Mais j’ai d’abord appris à faire la paix avec moi-même.
Face à l’incertitude du lendemain pour laquelle on se bat, je n’ai pu que devenir humble.
Humble envers moi-même, parce que cette fierté me quittera un jour, quand je ne serai plus.
Humble envers autrui, parce que j’ai de l’amour à donner, et que mon orgueil ne saurait me valoriser, pas plus que mon égoïsme ne saurait me condamner.
J’ai accepté cette réalité que j’avais longtemps voulu refouler.
En vérité, je ne suis ni saint, ni blanc comme neige.

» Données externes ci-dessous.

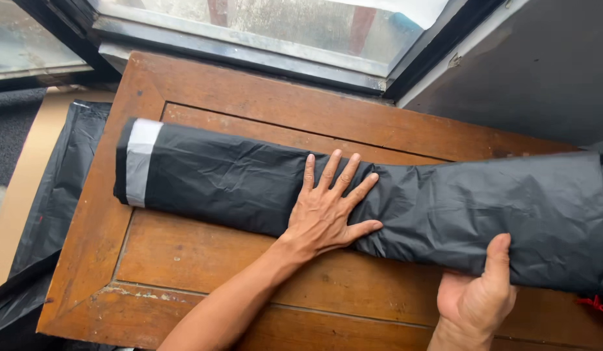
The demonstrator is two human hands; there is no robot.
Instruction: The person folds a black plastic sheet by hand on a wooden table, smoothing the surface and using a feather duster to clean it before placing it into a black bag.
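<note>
A long black plastic bag point(223, 179), folded into a flat strip, lies across a wooden table top point(204, 260). Its left end has a grey band point(140, 162). My left hand point(327, 208) rests flat on the middle of the bag with the fingers spread, pressing it down. My right hand point(477, 292) grips the wider right part of the bag from below, with the thumb on top of the plastic. A red tie point(597, 303) shows at the bag's far right edge.
A window with a metal frame point(249, 55) runs along the table's far side. A grey wall point(535, 71) stands at the right. More black plastic point(48, 214) lies on the floor left of the table.
</note>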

Car d’une manière ou d’une autre, je me suis sali dans les liens que j’ai noués. Je me suis perdu dans ce désir de vouloir être meilleur.
À mes frères que j’ai négligés, qui ont fini par me dépasser,
Aux rendez-vous où je n’étais pas présent,
Aux appels manqués que je n’ai pas décrochés,
À ceux que j’ai laissés tomber pour pouvoir avancer,
À toi, à qui j’ai donné de l’espoir sans pouvoir être à la hauteur…
Contre la pire version de moi-même, j’essaie de faire mieux.
Je veux être sage comme un ange, brave comme un ange.
J’avais le contrôle de cet “incompris”… mais il a fini par prendre le dessus.